Algorithm of the Week: Data Compression with Diagram Encoding and Pattern Substitution
Join the DZone community and get the full member experience.
Join For FreeTwo variants of run-length encoding
are the diagram encoding and the pattern substitution algorithms. The
diagram encoding is actually a very simple algorithm. Unlike run-length
encoding, where the input stream must consists of many repeating
elements, “aaaaaaaa” for instance, which are very
rare in a natural language, there are many so-called “diagrams” in
almost any natural language. In plain English there are some diagrams such as
“the”, “and”, “ing” (in the word “waiting” for example), “ a”, “ t”, “ e”
and many doubled letters.
Actually we can extend those diagrams by
adding surrounding spaces. Thus we can encode not only “the”, but “ the
“, which are 5 characters (2 spaces and 3 letters) with something
shorter. On the other hand, as I said, in plain English there are too
many doubled letters, which unfortunately aren’t something special for
run-length encoding and the compression ratio will be small. Even worse
the encoded text may happen to be longer than the input message. Let’s
see some examples.
Let’s say we’ve to encode the message “successfully accomplished”, which consists of four doubled letters. However to compress it with run-length encoding we’ll need at least 8 characters, which doesn’t help us a lot.
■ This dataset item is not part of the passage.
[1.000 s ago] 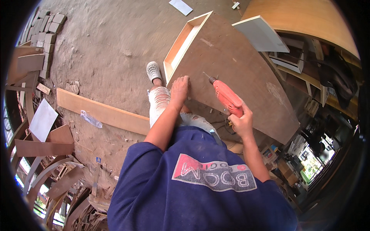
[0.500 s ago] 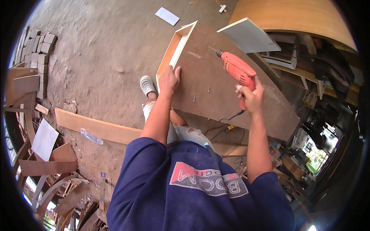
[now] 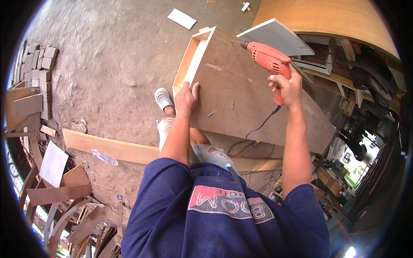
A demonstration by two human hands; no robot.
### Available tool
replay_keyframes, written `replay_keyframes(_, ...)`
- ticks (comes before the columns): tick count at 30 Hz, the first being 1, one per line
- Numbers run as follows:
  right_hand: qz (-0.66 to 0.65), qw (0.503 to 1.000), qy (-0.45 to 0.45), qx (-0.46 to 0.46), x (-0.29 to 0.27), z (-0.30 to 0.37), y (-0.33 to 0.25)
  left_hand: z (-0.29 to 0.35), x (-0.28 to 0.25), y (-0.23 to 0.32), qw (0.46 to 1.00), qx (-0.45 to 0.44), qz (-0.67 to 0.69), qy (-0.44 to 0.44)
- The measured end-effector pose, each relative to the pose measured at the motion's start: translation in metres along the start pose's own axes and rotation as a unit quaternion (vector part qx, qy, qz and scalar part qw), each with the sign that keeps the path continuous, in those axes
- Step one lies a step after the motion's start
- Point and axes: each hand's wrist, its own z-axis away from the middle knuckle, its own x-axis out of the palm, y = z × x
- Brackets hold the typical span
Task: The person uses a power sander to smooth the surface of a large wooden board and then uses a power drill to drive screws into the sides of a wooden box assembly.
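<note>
In my right hand (image 3: 287,88) is a red power drill (image 3: 267,56), gripped by its handle, with the bit pointing left above the far part of a brown wooden board (image 3: 241,92). Its dark cord (image 3: 262,124) trails down over the board's near edge. My left hand (image 3: 186,101) grips the near end of a shallow light-wood box (image 3: 187,60) at the board's left side. The fingertips are partly hidden by the rim, and the thumb rests toward the board. Two small screws (image 3: 210,114) lie on the board between my hands.
A grey-white panel (image 3: 277,38) juts out beyond the drill, beside a large curved wooden piece (image 3: 331,19). A long plank (image 3: 109,146) lies on the floor at left, a plastic wrapper (image 3: 105,157) against it. Stacked bricks (image 3: 44,63) and wood offcuts (image 3: 60,193) line the left side.
My right hand has moved the drill slightly away and to the right, and its body sits more level. The left hand stays at the box, slightly lower in view. One screw lies at a different angle.
</note>
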Motion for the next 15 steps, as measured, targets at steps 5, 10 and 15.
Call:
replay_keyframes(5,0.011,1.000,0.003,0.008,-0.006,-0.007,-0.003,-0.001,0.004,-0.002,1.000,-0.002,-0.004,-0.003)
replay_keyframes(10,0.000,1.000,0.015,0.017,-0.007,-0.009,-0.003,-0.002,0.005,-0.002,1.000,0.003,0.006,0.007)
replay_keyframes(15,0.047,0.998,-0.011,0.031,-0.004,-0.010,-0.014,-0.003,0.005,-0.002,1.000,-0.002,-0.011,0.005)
// 8 chars replaced by 8 chars!? input: "successfully accomplished" output: "su2ce2sfu2ly a2complished"
The problem is that if the input text contains numbers, “2” in particular, we’ve to chose an escape symbol (“@” for example), which we’ll use to mark where the encoded run begins. Thus if the input message is “2 successfully accomplished tasks”, it will be encoded as “2 su@2ce@2sfu@2ly a@2complished tasks”. Now the output message is longer!!! than the input string.
// the compressed message is longer!!! input: "2 successfully accomplished" output: "2 su@2ce@2sfu@2ly a@2complished tasks"
Again if the input stream contains the escape symbol, we have to find another one, and the problem is that it is often too difficult to find short escape symbol that doesn’t appear in the input text, without a full scan of the text.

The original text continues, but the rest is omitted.